WHAT THIS TASK INVOLVES → For the entries below, return every line from the top through the line with "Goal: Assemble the" exactly as it stands, omitting pictures.

##### DATA FOR THIS EXERCISE

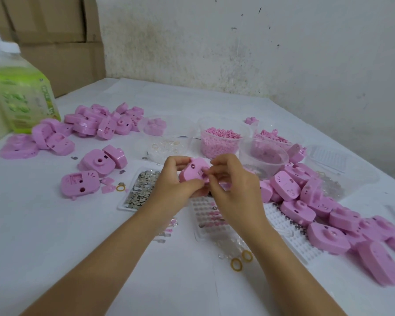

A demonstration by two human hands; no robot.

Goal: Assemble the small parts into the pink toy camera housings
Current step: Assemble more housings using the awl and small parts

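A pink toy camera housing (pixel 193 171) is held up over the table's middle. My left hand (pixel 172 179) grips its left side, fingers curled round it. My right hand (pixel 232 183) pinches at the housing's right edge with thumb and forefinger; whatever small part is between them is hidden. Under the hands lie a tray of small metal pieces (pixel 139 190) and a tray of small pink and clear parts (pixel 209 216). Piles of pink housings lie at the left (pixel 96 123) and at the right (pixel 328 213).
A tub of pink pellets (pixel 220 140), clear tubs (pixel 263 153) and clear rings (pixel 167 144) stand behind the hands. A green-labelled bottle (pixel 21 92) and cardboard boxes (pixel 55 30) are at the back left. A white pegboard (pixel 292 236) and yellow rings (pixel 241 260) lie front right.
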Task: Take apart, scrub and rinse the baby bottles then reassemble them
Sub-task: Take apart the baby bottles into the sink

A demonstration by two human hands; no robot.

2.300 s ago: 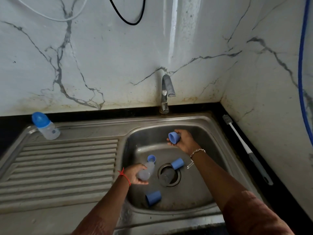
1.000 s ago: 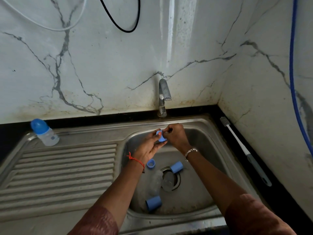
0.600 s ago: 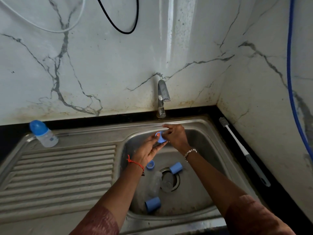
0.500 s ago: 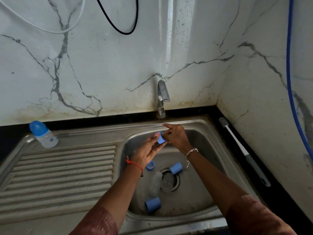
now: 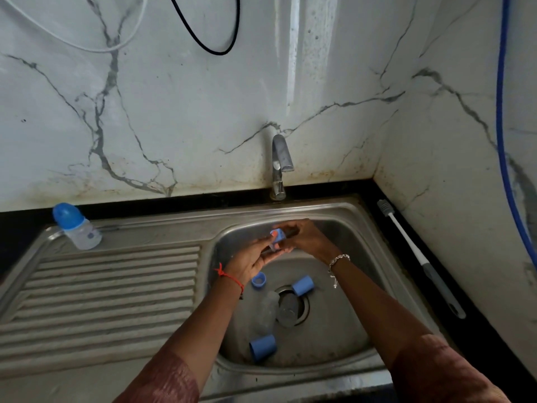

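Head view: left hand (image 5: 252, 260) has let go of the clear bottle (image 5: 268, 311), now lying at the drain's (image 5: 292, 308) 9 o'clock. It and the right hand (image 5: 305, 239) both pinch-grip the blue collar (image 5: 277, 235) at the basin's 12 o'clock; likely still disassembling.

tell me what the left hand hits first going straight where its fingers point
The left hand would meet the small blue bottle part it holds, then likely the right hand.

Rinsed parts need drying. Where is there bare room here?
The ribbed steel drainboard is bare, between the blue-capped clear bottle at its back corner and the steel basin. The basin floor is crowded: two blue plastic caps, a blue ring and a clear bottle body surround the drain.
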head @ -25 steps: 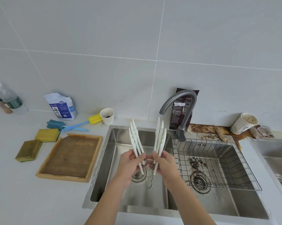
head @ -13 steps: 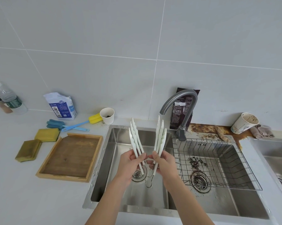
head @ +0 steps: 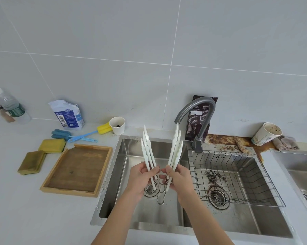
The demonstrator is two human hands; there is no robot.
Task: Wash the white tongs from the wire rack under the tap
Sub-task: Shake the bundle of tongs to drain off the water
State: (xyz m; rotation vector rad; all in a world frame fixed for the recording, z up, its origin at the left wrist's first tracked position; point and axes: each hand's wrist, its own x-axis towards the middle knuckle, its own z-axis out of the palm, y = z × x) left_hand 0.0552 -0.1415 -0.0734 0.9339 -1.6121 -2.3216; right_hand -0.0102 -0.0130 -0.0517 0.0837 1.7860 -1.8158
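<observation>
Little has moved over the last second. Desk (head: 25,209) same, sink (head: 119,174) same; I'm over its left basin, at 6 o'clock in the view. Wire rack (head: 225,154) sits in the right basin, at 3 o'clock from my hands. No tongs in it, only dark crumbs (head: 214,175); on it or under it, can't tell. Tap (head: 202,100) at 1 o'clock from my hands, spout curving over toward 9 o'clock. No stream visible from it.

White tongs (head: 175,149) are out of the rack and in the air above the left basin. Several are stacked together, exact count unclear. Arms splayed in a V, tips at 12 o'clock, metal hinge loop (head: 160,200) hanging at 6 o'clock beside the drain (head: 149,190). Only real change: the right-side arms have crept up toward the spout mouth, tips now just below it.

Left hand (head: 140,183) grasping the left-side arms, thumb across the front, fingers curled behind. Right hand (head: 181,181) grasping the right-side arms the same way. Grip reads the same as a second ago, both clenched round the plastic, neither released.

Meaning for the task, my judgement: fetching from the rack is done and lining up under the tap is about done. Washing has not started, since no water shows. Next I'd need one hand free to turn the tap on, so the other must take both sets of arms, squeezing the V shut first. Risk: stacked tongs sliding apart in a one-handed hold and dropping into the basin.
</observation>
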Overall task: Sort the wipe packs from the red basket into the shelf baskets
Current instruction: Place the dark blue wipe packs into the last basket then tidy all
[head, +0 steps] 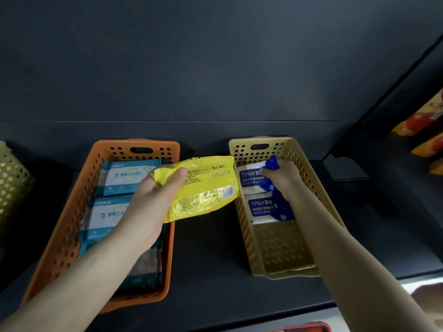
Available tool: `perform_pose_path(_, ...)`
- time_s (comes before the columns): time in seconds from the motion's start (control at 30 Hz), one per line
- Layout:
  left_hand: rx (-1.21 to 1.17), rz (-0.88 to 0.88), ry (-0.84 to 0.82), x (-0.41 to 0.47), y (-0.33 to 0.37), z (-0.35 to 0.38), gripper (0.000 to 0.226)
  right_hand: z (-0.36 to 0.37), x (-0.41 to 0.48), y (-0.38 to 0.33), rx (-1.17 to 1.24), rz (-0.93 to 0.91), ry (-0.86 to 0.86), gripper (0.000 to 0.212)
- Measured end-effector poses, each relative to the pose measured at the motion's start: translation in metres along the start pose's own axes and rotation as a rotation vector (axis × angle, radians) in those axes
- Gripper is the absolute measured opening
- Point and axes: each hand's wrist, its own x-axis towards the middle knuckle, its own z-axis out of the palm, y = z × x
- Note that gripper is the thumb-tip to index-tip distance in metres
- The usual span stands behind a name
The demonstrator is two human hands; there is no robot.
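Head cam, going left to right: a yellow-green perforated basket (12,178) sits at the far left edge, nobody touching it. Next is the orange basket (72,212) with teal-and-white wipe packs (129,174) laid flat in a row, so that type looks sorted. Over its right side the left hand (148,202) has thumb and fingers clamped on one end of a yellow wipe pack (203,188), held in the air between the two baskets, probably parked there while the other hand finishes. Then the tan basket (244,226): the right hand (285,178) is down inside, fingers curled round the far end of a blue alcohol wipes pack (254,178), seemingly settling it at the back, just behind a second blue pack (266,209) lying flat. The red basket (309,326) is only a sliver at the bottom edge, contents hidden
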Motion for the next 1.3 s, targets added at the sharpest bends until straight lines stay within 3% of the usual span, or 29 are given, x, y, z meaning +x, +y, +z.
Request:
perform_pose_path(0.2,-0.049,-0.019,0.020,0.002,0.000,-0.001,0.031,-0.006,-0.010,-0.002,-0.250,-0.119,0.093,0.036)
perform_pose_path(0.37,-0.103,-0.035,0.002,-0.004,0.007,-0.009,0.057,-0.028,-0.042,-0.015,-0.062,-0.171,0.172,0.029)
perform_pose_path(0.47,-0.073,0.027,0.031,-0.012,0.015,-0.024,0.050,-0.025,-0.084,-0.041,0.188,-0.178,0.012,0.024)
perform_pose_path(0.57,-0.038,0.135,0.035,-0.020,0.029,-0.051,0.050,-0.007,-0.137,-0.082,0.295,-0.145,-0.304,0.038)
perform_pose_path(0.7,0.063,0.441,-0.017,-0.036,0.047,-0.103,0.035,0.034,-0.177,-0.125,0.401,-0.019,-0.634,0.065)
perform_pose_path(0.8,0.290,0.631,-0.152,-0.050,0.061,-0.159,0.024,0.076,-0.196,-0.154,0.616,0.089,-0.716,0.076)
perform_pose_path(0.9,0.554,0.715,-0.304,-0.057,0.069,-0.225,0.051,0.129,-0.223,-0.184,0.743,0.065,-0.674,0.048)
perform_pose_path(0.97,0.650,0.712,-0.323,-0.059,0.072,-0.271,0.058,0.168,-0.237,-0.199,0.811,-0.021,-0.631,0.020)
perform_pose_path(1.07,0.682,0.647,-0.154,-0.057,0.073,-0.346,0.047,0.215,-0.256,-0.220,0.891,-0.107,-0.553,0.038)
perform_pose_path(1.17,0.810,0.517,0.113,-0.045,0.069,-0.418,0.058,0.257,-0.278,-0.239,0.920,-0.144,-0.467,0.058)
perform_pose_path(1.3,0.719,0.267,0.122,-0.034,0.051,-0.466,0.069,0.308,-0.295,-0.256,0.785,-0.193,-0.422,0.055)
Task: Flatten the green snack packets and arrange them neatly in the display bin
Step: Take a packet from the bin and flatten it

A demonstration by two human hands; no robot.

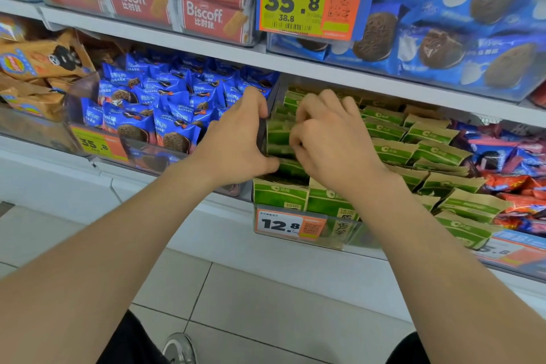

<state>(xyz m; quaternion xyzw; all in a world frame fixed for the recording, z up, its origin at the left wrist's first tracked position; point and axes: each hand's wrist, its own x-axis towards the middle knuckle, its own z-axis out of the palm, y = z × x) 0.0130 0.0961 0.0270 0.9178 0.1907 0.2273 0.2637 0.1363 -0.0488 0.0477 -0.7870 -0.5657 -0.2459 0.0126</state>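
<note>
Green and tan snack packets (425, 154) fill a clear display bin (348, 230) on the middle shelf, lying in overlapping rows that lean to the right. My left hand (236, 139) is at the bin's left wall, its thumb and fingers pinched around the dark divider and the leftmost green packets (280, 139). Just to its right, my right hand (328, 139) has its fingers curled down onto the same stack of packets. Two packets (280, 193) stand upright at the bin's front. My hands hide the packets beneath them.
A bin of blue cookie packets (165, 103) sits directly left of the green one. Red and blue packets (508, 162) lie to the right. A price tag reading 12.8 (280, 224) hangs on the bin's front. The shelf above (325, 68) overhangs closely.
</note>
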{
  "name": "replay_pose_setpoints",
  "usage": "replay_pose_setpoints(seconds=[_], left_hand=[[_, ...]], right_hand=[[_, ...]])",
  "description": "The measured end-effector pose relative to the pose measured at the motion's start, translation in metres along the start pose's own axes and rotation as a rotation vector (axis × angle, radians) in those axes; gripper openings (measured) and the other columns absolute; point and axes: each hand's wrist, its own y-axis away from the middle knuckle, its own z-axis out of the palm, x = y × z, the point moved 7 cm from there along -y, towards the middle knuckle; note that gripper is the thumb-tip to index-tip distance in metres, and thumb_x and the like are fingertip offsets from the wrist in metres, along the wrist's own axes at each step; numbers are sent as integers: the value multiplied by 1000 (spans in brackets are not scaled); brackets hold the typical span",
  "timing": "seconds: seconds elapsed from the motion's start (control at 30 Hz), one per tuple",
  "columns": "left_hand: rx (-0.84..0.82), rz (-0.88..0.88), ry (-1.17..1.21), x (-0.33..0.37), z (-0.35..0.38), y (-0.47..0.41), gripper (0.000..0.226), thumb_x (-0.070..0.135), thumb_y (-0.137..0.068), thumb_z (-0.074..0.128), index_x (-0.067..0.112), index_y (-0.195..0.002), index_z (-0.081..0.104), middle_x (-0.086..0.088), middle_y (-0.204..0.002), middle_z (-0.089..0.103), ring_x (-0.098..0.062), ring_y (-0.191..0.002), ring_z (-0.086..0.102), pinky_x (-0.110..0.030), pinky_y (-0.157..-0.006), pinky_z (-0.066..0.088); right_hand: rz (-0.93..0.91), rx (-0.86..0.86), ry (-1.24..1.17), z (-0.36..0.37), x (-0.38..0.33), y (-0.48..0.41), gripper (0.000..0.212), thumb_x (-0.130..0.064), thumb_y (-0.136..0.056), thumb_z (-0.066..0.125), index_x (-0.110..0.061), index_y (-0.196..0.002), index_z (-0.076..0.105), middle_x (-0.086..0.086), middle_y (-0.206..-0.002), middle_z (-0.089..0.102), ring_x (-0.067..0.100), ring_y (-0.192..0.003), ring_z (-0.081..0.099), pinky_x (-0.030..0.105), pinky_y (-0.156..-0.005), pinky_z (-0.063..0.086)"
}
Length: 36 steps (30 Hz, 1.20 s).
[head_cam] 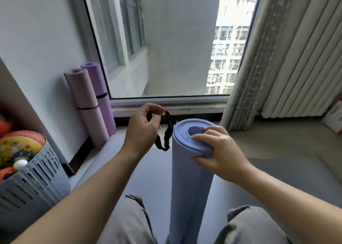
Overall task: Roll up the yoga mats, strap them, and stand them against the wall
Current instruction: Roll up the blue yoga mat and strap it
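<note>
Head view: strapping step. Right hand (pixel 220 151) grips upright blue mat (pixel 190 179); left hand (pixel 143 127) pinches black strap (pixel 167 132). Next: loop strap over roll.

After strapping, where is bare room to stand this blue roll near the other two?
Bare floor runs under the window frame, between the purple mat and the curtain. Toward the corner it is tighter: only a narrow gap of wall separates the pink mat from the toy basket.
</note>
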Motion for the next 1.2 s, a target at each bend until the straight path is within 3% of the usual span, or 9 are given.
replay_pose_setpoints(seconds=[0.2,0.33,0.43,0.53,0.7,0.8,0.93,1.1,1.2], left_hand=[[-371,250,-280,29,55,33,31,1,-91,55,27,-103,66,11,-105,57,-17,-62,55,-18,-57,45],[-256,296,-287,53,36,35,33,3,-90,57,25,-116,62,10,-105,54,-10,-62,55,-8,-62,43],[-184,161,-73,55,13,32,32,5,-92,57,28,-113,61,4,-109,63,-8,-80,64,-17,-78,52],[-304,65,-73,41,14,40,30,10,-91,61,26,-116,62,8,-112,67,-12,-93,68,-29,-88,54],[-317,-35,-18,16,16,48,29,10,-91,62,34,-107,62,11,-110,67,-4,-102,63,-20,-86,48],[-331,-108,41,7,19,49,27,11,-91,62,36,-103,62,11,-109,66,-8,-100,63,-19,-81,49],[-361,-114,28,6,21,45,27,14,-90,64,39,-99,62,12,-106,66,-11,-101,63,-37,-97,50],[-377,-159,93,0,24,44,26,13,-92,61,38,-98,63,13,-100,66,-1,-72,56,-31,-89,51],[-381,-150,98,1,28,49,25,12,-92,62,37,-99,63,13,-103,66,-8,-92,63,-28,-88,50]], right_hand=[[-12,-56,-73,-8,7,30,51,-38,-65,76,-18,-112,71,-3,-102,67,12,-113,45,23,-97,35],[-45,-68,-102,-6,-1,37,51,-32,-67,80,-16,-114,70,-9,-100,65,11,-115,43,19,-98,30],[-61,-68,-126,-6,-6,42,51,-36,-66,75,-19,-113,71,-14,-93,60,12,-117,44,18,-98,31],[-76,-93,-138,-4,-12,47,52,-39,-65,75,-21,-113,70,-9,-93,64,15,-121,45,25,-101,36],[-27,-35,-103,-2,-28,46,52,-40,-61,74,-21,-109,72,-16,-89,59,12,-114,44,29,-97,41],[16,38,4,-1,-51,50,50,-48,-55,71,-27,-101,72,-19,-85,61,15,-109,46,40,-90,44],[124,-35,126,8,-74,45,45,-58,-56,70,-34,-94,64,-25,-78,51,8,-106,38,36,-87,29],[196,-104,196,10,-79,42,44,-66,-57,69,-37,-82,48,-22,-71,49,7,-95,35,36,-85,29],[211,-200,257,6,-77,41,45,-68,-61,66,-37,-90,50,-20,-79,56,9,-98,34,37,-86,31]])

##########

ANSWER FOR THE TASK →
A demonstration by two human hands; no robot.

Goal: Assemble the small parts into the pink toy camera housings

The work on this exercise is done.